Он жил в одноэтажном домике где-то в районе Большой станицы, занимал там две небольшие комнаты с отдельным выходом. В одной комнате спал, в другой - длинной и узкой, с окнами во двор - работал. Ведь для листа ватмана не требуется многого, и его, видимо, вполне устраивал длинный, от стены к стене, строганый разделочный стол. Такие белые некрашеные столы, которые почему-то обязательно пахнут рыбой, часто стоят в ведомственных столовых или больших коммунальных кухнях.

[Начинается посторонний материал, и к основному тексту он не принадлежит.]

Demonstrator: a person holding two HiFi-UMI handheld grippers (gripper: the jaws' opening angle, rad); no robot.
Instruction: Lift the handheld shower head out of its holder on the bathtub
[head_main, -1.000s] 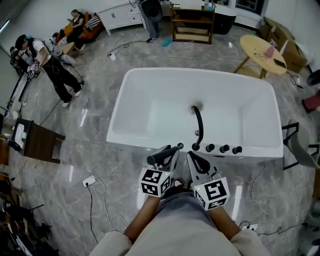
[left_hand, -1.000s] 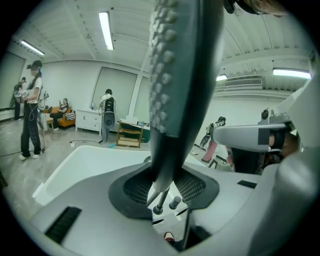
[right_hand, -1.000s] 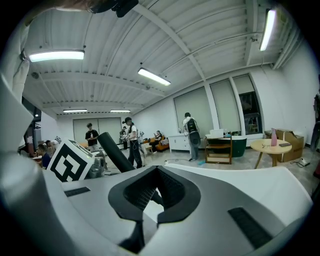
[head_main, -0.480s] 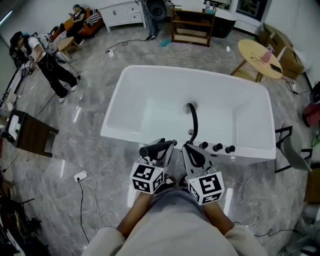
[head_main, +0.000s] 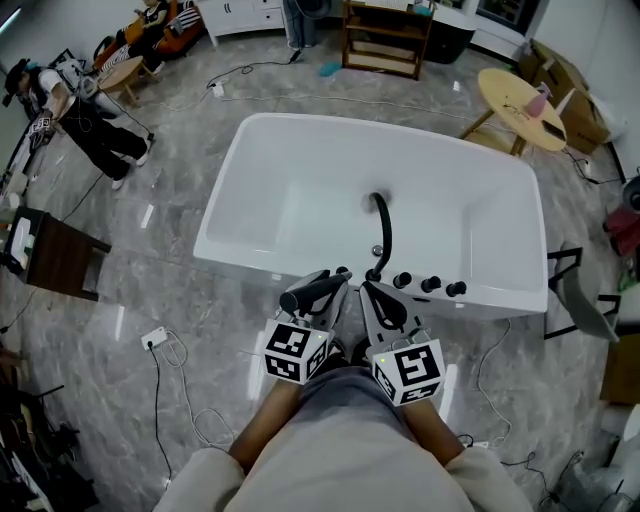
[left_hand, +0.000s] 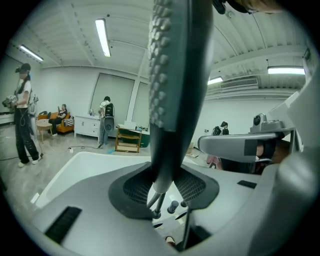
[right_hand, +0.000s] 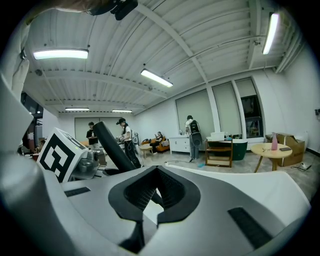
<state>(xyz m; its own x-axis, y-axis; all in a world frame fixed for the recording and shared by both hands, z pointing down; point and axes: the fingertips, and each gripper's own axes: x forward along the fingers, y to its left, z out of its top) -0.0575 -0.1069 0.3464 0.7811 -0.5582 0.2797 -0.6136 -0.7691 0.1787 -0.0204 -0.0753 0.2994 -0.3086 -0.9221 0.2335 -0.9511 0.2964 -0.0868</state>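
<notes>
- Left gripper (head_main: 326, 296) is clenched on the handheld shower head (head_main: 312, 291). In the left gripper view the dark handle (left_hand: 172, 75) runs upright between the two pads, and both pads press on its lower end.
- In the head view the shower head lies roughly crosswise over the left jaws, with its free end sticking out to the left.
- It sits over the near rim of the white bathtub (head_main: 228, 205), just left of the black arched faucet (head_main: 383, 226) and the row of black knobs (head_main: 428, 285).
- Right gripper (head_main: 380, 298) is just right of the left one, with its jaws closed to a point and nothing between them. The right gripper view (right_hand: 157, 176) shows only bare tub through the small gap behind the tips.
- From the right gripper the shower head (right_hand: 113, 145) shows as a dark slanted bar to its left, apart from the right jaws.
- Both grippers are held close in front of the person, on the near side of the tub.
</notes>
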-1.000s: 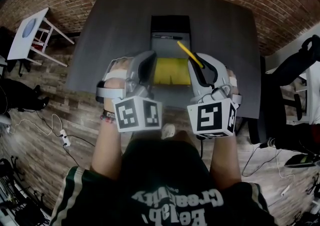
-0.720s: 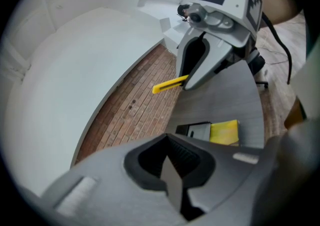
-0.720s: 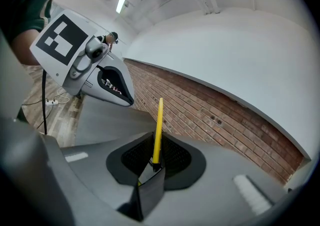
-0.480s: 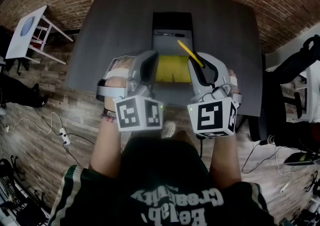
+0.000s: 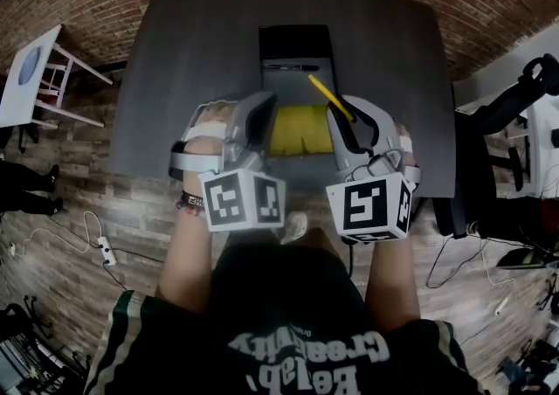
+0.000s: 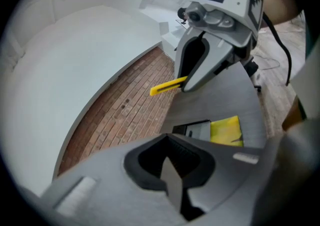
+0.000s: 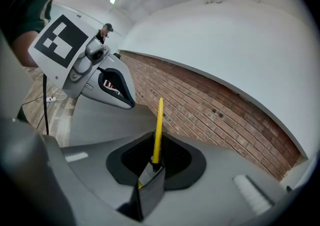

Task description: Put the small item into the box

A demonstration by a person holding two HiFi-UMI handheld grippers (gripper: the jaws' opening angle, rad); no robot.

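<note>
Both grippers hover side by side over the near edge of a dark grey table [image 5: 201,52]. My right gripper [image 5: 343,121] is shut on a thin yellow stick [image 5: 328,94], which points up and away from its jaws [image 7: 158,130]. The left gripper view shows the same stick [image 6: 165,87] jutting from the right gripper [image 6: 200,60]. My left gripper [image 5: 258,119] is shut, and nothing is between its fingers [image 6: 172,170]. Between the two grippers an open box [image 5: 295,79] lies on the table, its black lid [image 5: 295,40] folded back. A yellow sheet [image 5: 300,129] lies inside, near me.
A thin dark pen [image 5: 293,66] lies across the far part of the box. A white side table [image 5: 31,70] stands on the wood floor at the left. At the right is a black office chair [image 5: 515,114]. Cables [image 5: 96,245] trail on the floor. A brick wall runs behind the table.
Both grippers and the yellow stick keep their places. Only the head view has shifted slightly.
</note>
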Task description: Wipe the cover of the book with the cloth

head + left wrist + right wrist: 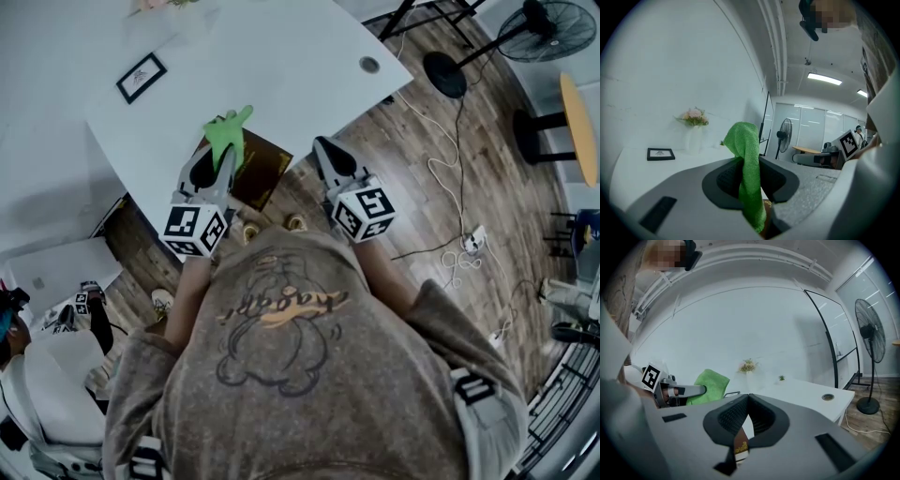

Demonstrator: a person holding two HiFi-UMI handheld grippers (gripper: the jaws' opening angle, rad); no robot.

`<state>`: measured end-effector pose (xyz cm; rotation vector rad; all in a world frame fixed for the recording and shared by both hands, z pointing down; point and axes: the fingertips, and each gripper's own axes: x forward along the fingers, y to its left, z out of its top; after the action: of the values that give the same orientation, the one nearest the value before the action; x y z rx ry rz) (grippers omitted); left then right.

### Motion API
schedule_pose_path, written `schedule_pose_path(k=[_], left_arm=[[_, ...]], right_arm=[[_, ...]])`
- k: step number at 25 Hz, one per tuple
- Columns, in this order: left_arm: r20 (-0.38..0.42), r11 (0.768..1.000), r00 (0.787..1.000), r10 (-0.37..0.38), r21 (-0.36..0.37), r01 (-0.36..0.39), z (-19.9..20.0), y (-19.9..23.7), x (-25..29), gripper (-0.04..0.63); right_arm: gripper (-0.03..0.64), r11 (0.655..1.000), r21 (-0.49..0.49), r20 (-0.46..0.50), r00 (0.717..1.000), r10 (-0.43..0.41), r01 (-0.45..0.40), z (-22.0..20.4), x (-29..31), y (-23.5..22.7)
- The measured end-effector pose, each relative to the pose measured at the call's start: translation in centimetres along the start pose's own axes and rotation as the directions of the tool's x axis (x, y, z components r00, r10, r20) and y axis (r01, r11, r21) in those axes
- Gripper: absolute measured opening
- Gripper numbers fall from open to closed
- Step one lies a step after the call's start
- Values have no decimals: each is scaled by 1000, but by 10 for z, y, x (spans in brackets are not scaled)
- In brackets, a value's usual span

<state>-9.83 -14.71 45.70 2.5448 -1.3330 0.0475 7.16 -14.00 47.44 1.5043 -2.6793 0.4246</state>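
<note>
The book lies dark and flat at the near edge of the white surface. The left gripper is clenched on a green cloth over the book's 10 o'clock corner. At 3 o'clock the right gripper has its jaws pressed together, holding nothing.

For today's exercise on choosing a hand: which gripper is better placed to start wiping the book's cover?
Left. The left gripper is shut on the green cloth, at the brown book's edge. The right gripper has its jaws together, holding no cloth.
</note>
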Motion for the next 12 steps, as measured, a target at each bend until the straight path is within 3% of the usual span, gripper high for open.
schedule_pose_path(k=[12], left_arm=[[-21, 1000, 1000, 5, -21, -6, 9, -8, -7, 78]], right_arm=[[-5, 1000, 4, -21, 1000, 12, -12, 10, -6, 8]])
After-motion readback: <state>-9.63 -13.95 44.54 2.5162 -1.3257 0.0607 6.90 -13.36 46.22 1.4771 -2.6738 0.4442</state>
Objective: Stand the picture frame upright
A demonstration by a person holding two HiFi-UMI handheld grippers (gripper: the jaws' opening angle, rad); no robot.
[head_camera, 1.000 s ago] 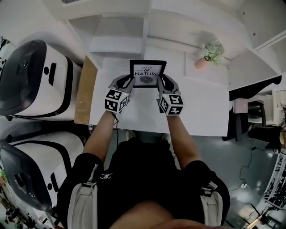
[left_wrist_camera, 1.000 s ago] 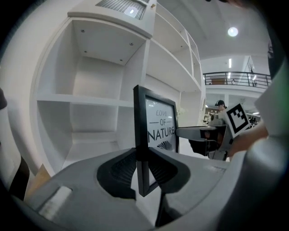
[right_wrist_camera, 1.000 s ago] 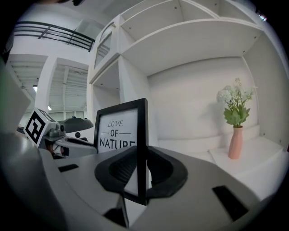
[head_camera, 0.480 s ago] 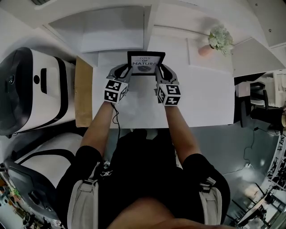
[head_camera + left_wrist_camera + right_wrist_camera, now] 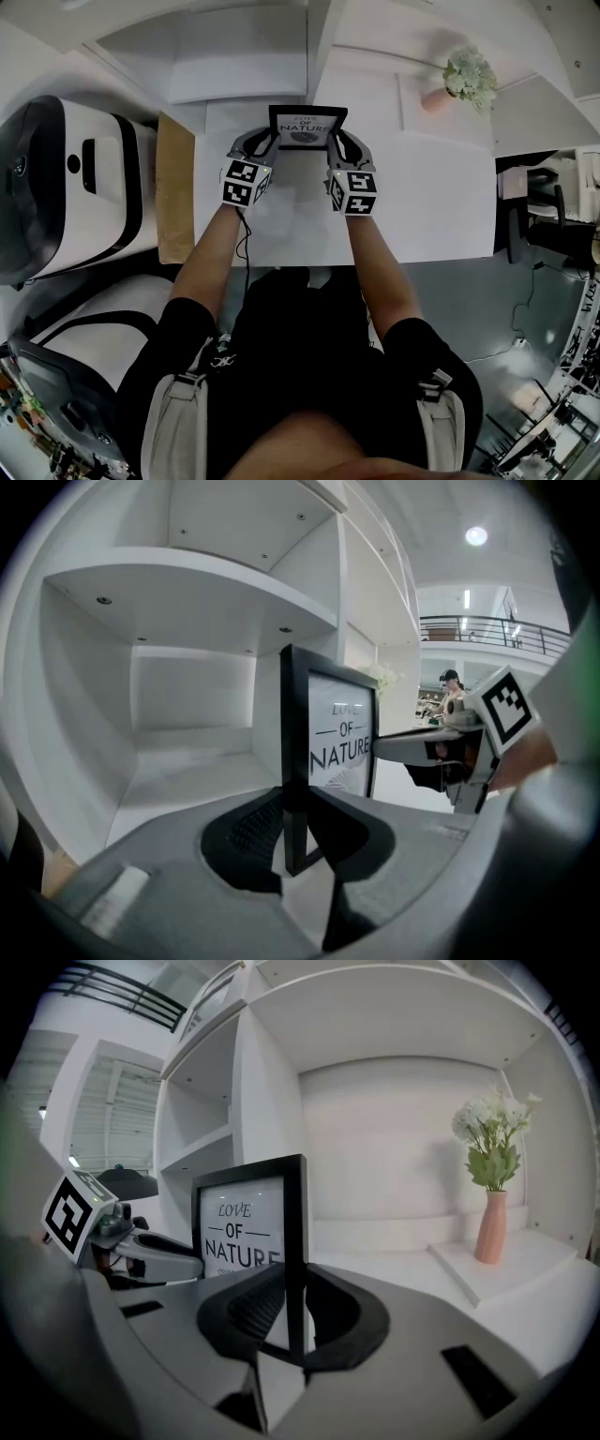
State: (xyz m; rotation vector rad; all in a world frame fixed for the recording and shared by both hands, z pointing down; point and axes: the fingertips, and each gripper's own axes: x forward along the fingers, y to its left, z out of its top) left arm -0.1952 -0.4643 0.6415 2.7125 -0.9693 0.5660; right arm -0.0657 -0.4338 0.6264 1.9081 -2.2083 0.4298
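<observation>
The black picture frame (image 5: 307, 127) with the "LOVE OF NATURE" print stands nearly upright at the back of the white table (image 5: 422, 206). It is held between both grippers. My left gripper (image 5: 271, 142) is shut on its left edge. In the left gripper view the thin black edge of the frame (image 5: 339, 742) sits clamped between the dark pads of the left gripper (image 5: 298, 827). My right gripper (image 5: 336, 142) is shut on the right edge. The right gripper view shows the frame (image 5: 246, 1218) pinched by the right gripper (image 5: 295, 1312).
White shelf compartments (image 5: 244, 56) rise just behind the frame. A pink vase of pale flowers (image 5: 466, 80) stands at the back right, also visible as the vase (image 5: 492, 1194). A brown board (image 5: 173, 187) lines the table's left edge, with bulky white machines (image 5: 66, 178) beyond it.
The frame has tipped further upright; its face looks shorter from above. Both grippers have moved slightly toward the shelf, still holding its two sides.
</observation>
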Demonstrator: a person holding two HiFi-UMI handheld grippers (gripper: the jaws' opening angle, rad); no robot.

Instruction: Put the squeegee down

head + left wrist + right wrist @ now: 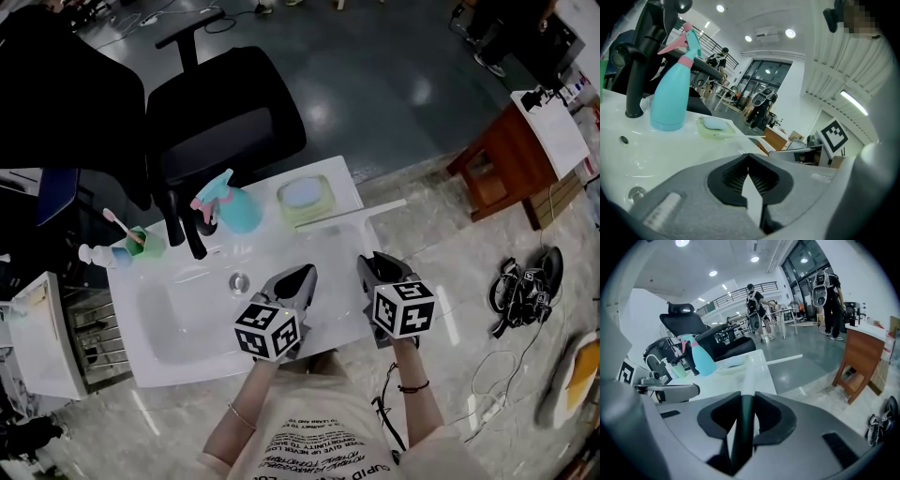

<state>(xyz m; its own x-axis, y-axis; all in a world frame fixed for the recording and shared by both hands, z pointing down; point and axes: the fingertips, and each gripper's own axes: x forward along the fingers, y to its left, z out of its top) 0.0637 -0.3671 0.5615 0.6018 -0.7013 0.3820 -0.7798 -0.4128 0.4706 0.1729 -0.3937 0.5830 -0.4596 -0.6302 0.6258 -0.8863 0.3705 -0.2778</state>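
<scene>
I am holding the squeegee (349, 217) by its handle in my right gripper (375, 262), whose jaws are clamping the thin dark stem between them. The handle is running straight ahead of that gripper, away from me. The white blade is crossing it at the far end, so the long axis of the blade is lying side to side across the far right part of the tabletop (328, 281). I cannot tell whether the blade is touching the surface yet.

My left gripper (305, 273) is sitting just beside the right one with its jaws closed tip to tip on nothing. The job therefore belongs to the right hand.

The blade's right end is sticking out past the tabletop's right edge, over the floor. Its left end is near the soap dish (305, 199), with the spray bottle (234, 206) further left. The sink basin (187, 319) is taking up the left side. I judge the flat strip ahead of my right gripper to be the open room for setting it down, kept inward from that right edge.
</scene>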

У порога меня встретила высокая прямая старуха в платке. Она сказала, что хозяин дома, и спросила, как доложить. Я назвался. Она оставила меня в сенях, а сама пошла докладывать. Появился хозяин. Он был в домашней курточке и холщовых брюках, такой же аккуратный, подтянутый, как и всегда. Мы прошли в комнату с окнами во двор и уселись за разделочный стол, я объяснил, что мне надо, "А сама вещь?" - спросил он. Я подал ему рукопись. Он слегка полистал ее, заглянул в начало, в конец, чему-то усмехнулся и спросил, что ж мне конкретно требуется. Я объяснил ему: речь идет о трех или четырех страничных рисунках. Но только вот беда-то, никаких иллюстративных материалов у меня нет, и как выглядит, скажем, трактир в елизаветинской Англии и тем более комната для гостей на его чердаке, я объяснить ему не смогу. Он поднял голову и посмотрел на меня. И мне подумалось, что вот он меня сейчас спросит: "А как же тогда пишете?" И что я смогу ответить? Ведь у художника совсем иное понимание достоверности. Оно у него не психологическое, и зримое, трехмерное. Перо и кисть в этом отношении очень различны, и не могу же я художнику с обостренным чувством формы, цвета и меры предложить для иллюстрации что-то вроде драмы в сукнах. В общем, я смутился, но Теляковский, оказывается, справлялся только о сроке. Я ответил, что никакого срока конкретного нету, но тут уж, как говорится, "куй железо, пока горячо". Он помолчал, что-то прикинул и сказал: "Да, времени-то сейчас у меня в обрез.